As a contract nerd, I find leases fascinating, but not many people do. I’ve met many people who just sign on the dotted line blindly or perhaps just briefly skim the first page. Don’t be this person! You are signing a portion of your life and a lot of money to this agreement; do yourself a favor and read it.
Pull up a chair, grab your sticky notes, and get reading!
1. Confirm your start and end date.
Most people assume their lease will be the standard 12 months, however, some landlords will adjust the term for various reasons. My current lease is only 11 months, due to scheduled repairs, but I only discovered this after receiving my lease.
2. Make sure all of your expected appliances are listed.
Somewhere in your lease the landlord should list the appliances that come with the apartment. If you are expecting a stove, refrigerator, etc., make sure it is listed.
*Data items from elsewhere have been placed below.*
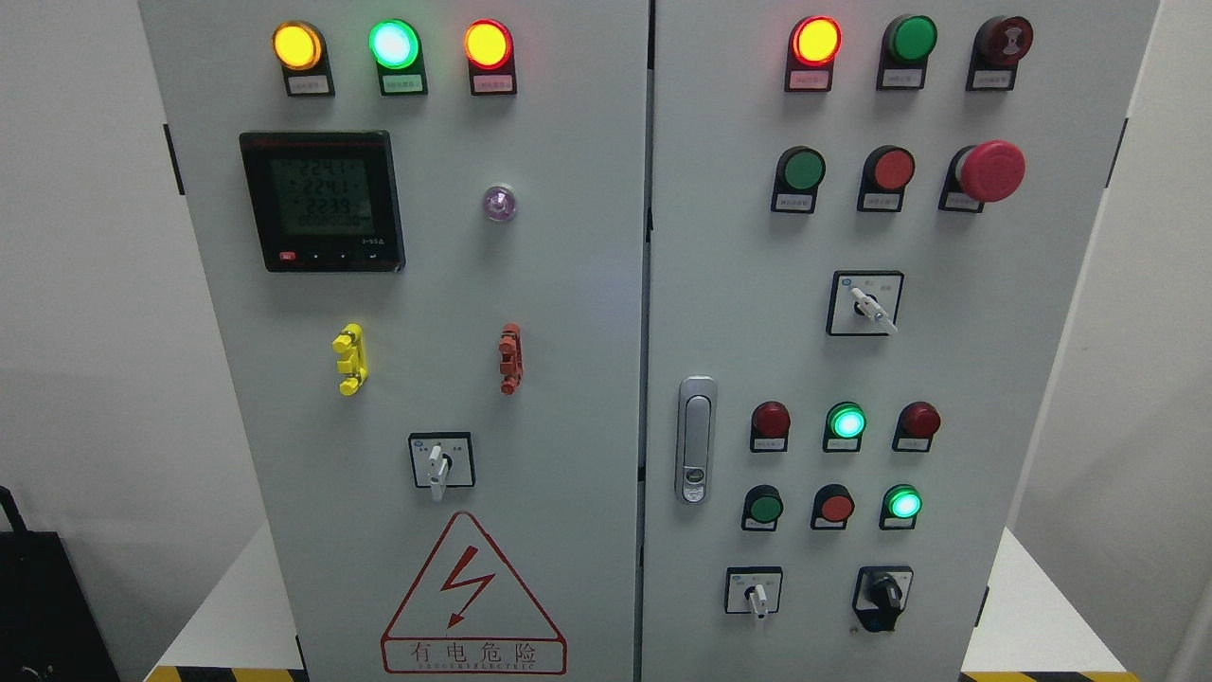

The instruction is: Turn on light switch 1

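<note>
A grey electrical cabinet (568,284) with two doors fills the head view. The left door carries yellow (296,45), green (394,44) and orange-red (488,44) lamps, all lit, plus a digital meter (322,201) and a white-handled rotary switch (440,461). The right door has a lit red lamp (815,41), unlit green (801,170) and red (891,170) push buttons, a red mushroom stop button (989,171), and rotary switches (864,304), (754,591), (882,592). Two small green lamps (846,421), (903,502) glow. I cannot tell which control is light switch 1. Neither hand is visible.
A metal door latch (696,439) sits at the right door's left edge. A red warning triangle (472,597) marks the lower left door. Yellow (349,359) and red (509,358) clips stick out mid-door. A black object (43,606) stands at lower left. White base (1032,616) flanks the cabinet.
</note>
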You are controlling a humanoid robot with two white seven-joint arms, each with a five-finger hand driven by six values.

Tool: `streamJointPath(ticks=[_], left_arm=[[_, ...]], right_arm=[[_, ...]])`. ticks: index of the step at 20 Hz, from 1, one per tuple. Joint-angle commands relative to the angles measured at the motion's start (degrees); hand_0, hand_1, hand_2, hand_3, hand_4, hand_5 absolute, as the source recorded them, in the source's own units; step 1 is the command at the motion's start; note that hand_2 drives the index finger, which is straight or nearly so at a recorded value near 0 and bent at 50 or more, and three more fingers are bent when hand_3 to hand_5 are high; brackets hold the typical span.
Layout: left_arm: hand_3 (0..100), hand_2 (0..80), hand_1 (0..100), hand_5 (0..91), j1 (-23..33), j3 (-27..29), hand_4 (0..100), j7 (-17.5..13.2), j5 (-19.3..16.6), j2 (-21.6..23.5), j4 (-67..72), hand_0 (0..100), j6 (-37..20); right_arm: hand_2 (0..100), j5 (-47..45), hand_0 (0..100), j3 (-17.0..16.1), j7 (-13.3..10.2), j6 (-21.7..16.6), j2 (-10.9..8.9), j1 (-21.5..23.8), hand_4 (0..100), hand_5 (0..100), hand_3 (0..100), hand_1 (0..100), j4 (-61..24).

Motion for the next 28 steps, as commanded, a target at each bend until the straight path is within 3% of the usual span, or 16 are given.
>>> streamJointPath(ticks=[1, 4, 18, 20, 28], left_arm=[[82, 47.3, 46, 78.7, 0.64, -6.20, 93, 6.38, -0.85, 1.29, -19.07, 0, 7.71], [82, 47.7, 46, 82.9, 0.64, -7.79, 94, 8.85, -0.85, 1.20, -22.15, 0, 10.97], [89, 51.8, 46, 83.9, -10.70, -8.76, 98, 8.42, -2.08, -4.25, -25.15, 0, 20.38], [93, 53.1, 48, 84.1, -10.97, -8.76, 99, 8.59, -3.66, -4.43, -25.15, 0, 21.61], [98, 55.1, 67, 86.1, -12.72, -8.84, 100, 9.38, -3.84, -5.04, -24.80, 0, 21.35]], right_arm=[[0, 0.00, 0, 0.01, 0.02, 0.02, 0.00, 0.00, 0, 0, 0, 0, -0.01], [0, 0.00, 0, -0.08, 0.02, 0.02, 0.00, 0.00, 0, 0, 0, 0, 0.08], [0, 0.00, 0, 0.01, 0.02, 0.02, 0.00, 0.00, 0, 0, 0, 0, -0.01], [0, 0.00, 0, 0.01, 0.02, 0.02, 0.00, 0.00, 0, 0, 0, 0, -0.01], [0, 0.00, 0, 0.01, 0.02, 0.02, 0.00, 0.00, 0, 0, 0, 0, -0.01]])
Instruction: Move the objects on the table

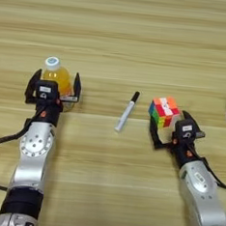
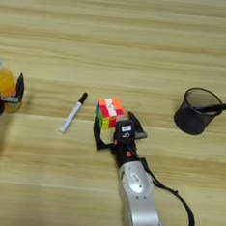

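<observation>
My right pincer (image 2: 114, 129) sits low on the counter (image 1: 119, 38) with its two black fingers spread apart, one at the lower left of the coloured puzzle cube (image 2: 110, 112) and the other at its near right corner, so the cube stands between them but I judge it is not yet clamped. To do this well I would square the fingers on two flat opposite faces, not across a corner, and close only when the cube is seated deep between them. My left pincer (image 1: 52, 89) is also spread, its fingers flanking the orange-drink bottle (image 1: 57, 76), which stands upright with its white cap on; whether the fingers touch the bottle I cannot tell. Between my two arms a white marker with a black cap (image 1: 127, 111) lies flat and slanted, apart from both pincers (easy to knock if I swing inward). Well off to my right stands the black mesh pen cup (image 2: 196, 111), slightly tilted, a black marker (image 2: 215, 108) resting across its rim.
</observation>
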`<state>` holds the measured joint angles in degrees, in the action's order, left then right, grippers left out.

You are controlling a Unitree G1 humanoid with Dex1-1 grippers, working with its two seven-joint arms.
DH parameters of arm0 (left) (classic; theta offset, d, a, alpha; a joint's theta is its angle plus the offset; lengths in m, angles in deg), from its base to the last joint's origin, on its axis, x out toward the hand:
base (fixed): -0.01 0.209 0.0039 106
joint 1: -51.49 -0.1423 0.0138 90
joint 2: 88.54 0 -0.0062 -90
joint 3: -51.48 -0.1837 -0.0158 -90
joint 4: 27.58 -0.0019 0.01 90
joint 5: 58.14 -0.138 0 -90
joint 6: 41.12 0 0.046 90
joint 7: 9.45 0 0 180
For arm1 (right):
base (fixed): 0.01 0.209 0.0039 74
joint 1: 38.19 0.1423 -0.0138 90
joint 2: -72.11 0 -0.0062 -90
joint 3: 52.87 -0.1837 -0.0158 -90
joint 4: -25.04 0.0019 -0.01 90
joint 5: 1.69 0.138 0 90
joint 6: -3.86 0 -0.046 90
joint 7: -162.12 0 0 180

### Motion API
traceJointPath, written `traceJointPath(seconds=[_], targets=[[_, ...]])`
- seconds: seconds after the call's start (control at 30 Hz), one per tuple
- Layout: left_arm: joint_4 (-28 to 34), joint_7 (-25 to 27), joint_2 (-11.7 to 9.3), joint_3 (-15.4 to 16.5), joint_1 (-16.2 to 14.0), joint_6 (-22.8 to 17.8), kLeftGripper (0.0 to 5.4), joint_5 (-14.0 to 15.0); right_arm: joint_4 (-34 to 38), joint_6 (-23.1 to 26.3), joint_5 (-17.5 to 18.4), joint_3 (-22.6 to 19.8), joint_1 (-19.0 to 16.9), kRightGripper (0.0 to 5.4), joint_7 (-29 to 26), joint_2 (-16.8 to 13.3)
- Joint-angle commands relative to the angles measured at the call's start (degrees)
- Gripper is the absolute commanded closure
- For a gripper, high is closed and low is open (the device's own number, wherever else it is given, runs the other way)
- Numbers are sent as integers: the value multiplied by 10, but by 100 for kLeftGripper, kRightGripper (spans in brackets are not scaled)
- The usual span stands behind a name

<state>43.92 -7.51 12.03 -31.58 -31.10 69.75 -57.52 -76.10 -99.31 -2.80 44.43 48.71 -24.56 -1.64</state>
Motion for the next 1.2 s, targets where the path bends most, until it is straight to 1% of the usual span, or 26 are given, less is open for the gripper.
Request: traceJointPath(seconds=[0.03, 0.27, 0.4, 0.53, 0.6, 0.83, 0.9, 0.97, 1.07, 1.2], targets=[[-17, 2, -6, 4, 10, 9, 0, 6, 4, 1, -2, 2, -2, 2, 3, 3], [-28, 6, -5, 5, 14, 17, 0, 7, 5, 1, -1, 1, -3, 2, 2, 3], [-32, 21, -4, 5, 14, 30, 38, 19, 5, 2, -1, 1, -3, 0, 2, 3], [-32, 26, -5, 4, 13, 33, 71, 21, 9, 2, -2, 1, -4, 0, 2, 2], [-31, 27, -4, 4, 13, 35, 97, 22, 13, 3, -2, 2, -5, 0, 2, 2], [-19, 37, -2, 2, 9, 40, 151, 29, 15, 4, -2, 2, -4, 0, 2, 2], [-20, 39, -2, 1, 9, 41, 175, 29, 15, 4, -2, 2, -4, 0, 2, 2], [-20, 40, -1, 2, 9, 43, 188, 29, 15, 4, -2, 2, -3, 0, 2, 2], [-10, 43, 0, 2, 7, 42, 193, 31, 21, 5, -5, 2, -5, 0, 3, 1], [14, 43, 1, 0, 5, 35, 193, 31, 58, 11, -13, 7, -15, 0, 6, -1]])
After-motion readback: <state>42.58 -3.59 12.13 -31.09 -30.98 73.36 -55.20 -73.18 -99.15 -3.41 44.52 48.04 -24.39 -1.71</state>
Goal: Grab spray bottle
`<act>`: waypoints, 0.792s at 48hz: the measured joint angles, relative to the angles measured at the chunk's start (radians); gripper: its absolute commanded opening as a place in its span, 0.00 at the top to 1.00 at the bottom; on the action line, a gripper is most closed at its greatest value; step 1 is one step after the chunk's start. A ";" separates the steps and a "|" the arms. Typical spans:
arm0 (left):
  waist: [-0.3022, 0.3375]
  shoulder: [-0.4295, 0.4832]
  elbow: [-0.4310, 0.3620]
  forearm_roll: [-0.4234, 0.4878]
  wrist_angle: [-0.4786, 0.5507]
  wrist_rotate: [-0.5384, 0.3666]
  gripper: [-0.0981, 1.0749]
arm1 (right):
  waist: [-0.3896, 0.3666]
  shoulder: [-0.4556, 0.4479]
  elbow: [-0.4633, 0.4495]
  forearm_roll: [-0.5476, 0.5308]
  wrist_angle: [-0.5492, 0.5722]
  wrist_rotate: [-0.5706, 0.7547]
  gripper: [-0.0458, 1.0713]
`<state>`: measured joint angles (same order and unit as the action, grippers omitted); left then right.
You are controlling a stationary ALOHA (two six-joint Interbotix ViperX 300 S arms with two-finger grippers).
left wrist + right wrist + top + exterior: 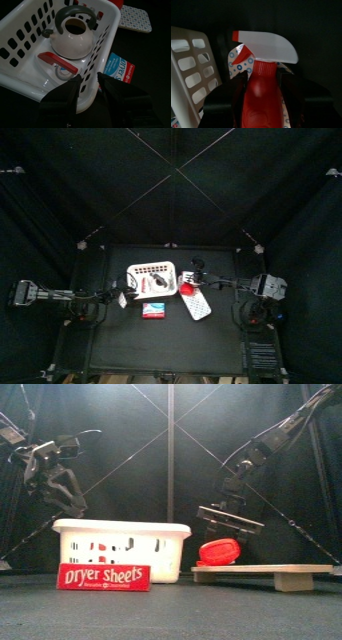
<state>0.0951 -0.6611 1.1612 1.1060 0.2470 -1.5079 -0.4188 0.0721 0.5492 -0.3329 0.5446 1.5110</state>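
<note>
The spray bottle (264, 90), red and white, lies right of the white slotted basket (118, 549), its red part (218, 551) resting at the left end of the flat speckled piece (267, 571). From above the bottle (189, 286) shows between basket and speckled piece. My right gripper (266, 75) hangs over it (221, 524), open, one jaw on each side of the red body; a firm grip does not show. My left gripper (90, 77) hovers high by the basket's left side (56, 484), jaws drawn together, holding nothing.
Inside the basket (27, 30) stand a white kettle (73, 37) with a grey handle and a small red-and-white item (57, 62). A flat blue-and-red dryer-sheets box (103, 577) lies in front of the basket. Black curtains ring the table.
</note>
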 measured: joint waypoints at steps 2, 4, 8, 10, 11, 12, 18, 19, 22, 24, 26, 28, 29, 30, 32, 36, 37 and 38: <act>0.000 0.000 0.000 0.000 0.000 0.000 0.28 | 0.002 0.000 0.000 -0.008 0.005 0.000 0.36; 0.000 0.000 0.000 0.002 0.000 0.000 0.28 | 0.002 0.000 0.002 -0.017 0.008 0.000 0.37; 0.000 0.000 0.000 0.002 0.000 0.000 0.28 | 0.003 -0.002 0.006 -0.044 0.011 0.002 0.40; 0.000 0.000 0.000 0.002 0.000 0.000 0.28 | 0.005 -0.005 0.009 -0.058 0.011 0.003 0.41; 0.000 0.000 0.000 0.002 0.000 0.000 0.28 | 0.006 -0.005 0.009 -0.063 0.011 0.002 0.42; 0.000 0.000 0.000 0.002 0.000 0.000 0.28 | 0.008 -0.006 0.009 -0.071 0.012 0.002 0.42; 0.000 0.000 0.000 0.002 0.000 0.000 0.28 | 0.017 -0.023 0.011 -0.101 0.020 0.003 0.43; 0.000 0.002 0.000 0.002 0.000 0.000 0.28 | 0.020 -0.032 0.011 -0.110 0.021 0.003 0.43; 0.000 0.000 0.000 0.002 0.000 0.000 0.28 | 0.023 -0.060 0.011 -0.130 0.021 0.005 0.43; 0.000 0.000 0.000 0.002 0.000 0.002 0.28 | 0.025 -0.080 0.011 -0.146 0.021 0.009 0.43; 0.000 0.000 0.000 0.002 0.000 0.000 0.28 | 0.028 -0.103 0.012 -0.160 0.021 0.009 0.43; 0.000 0.000 0.000 0.002 0.000 0.000 0.28 | 0.029 -0.126 0.015 -0.170 0.023 0.009 0.43; 0.000 0.000 0.000 0.000 0.000 0.000 0.28 | 0.029 -0.133 0.018 -0.173 0.021 0.012 0.43; 0.000 0.000 0.000 0.000 0.000 0.000 0.28 | 0.031 -0.144 0.020 -0.178 0.021 0.012 0.43; 0.000 0.000 0.000 0.000 0.000 0.000 0.28 | 0.031 -0.160 0.028 -0.181 0.020 0.017 0.43; 0.000 0.000 0.000 0.000 0.000 0.000 0.28 | 0.032 -0.187 0.038 -0.190 0.017 0.015 0.43; 0.000 0.000 0.000 -0.002 0.000 0.000 0.28 | 0.034 -0.193 0.040 -0.192 0.017 0.017 0.43; 0.000 0.000 0.000 0.000 0.000 0.000 0.28 | 0.037 -0.198 0.043 -0.195 0.015 0.015 0.43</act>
<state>0.0951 -0.6611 1.1612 1.1060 0.2470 -1.5079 -0.3820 -0.1258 0.5921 -0.5277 0.5599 1.5263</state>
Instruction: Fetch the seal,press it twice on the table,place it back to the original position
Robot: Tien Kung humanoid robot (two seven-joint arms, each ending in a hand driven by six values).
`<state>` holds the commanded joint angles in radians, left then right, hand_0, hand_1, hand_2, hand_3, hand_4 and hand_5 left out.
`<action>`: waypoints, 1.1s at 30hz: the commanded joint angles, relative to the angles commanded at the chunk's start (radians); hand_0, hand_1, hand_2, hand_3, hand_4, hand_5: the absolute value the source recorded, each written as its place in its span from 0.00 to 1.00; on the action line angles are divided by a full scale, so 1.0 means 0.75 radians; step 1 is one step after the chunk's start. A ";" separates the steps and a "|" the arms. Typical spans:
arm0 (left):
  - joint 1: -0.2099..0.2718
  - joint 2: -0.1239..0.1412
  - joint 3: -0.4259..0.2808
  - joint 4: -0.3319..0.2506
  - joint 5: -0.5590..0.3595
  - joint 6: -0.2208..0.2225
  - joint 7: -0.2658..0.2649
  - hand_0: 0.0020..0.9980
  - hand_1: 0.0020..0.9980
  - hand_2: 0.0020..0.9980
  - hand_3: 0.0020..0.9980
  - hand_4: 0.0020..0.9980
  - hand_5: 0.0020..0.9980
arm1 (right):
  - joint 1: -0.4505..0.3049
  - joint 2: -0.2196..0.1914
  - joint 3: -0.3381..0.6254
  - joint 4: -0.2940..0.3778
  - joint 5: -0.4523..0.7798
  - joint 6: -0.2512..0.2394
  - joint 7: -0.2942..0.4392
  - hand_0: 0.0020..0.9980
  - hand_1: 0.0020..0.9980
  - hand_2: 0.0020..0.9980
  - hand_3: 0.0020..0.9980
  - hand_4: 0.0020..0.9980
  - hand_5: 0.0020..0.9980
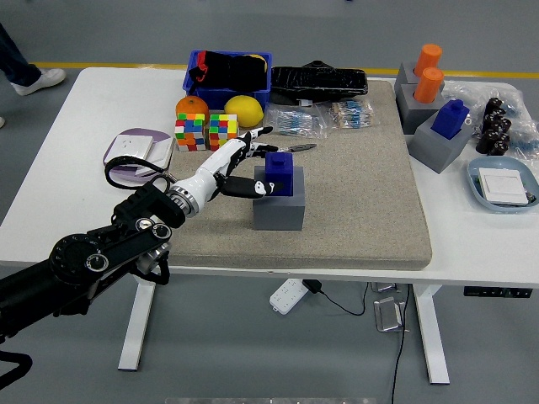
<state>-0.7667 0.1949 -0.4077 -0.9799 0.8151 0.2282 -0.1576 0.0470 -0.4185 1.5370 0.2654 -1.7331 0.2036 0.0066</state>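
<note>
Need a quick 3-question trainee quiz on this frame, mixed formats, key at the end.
1. True or false: the left hand has already lifted the blue seal off its grey base.
2. Multiple choice: what lies just beyond the blue seal on the mat? A) a pen B) a spoon C) a key
3. Fill in: the two puzzle cubes sit in front of an orange and a ____.

Key:
1. False. The seal sits in the base; the fingers are spread at its left side, not closed on it.
2. A
3. lemon
</note>
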 joint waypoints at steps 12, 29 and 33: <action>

If during your pre-signing walk-through you noticed that something was not in working order, make sure the lease notes that it has to be repaired.
3. Double Check Your Utilities.
In a similar vein to utilities, make sure you confirm what utilities the landlord pays and which you pay.
4. Check for Tenant Guidelines.
Tenant guidelines is something you will find in most complexes or anywhere you are surrounded by other tenants who could be affected by your actions. These guidelines can include stipulations like “keeping the quiet, peace of residency” or establish rules for use of communal property like gyms, pools, kitchens. While this isn’t something you can avoid, you should make sure you know what you’re signing into especially if you like to host parties.
5. Look for Rent Payment Method.
In your lease your landlord should specify how they want to receive your rent, i.e. check, online portal, Venmo/PayPal (yes, my landlord uses Venmo). Additionally, familiarize yourself with the timeframe you have to pay your rent; it’s typically within the first 4 days of the month. If you do not pay within this time, you may incur fees, which should be specified in the lease.
Most rental companies want to know if you have roommates or subleases. In many cases, there will be rules restricting both roommates and subleases. If you know you are planning on renting a room out or living with someone else, even if they are not on your lease, talk to the management company ahead of time. Often if you sublet or take a roommate unbeknownst to them, you can be penalized.
Those are just a few things to keep your eye out for, but ultimately, it is as simple as to making sure you read your lease. Don’t be afraid to ask questions, you are paying them! If you are nervous about signing your first lease, have a family member or close friend look it over for you, as well.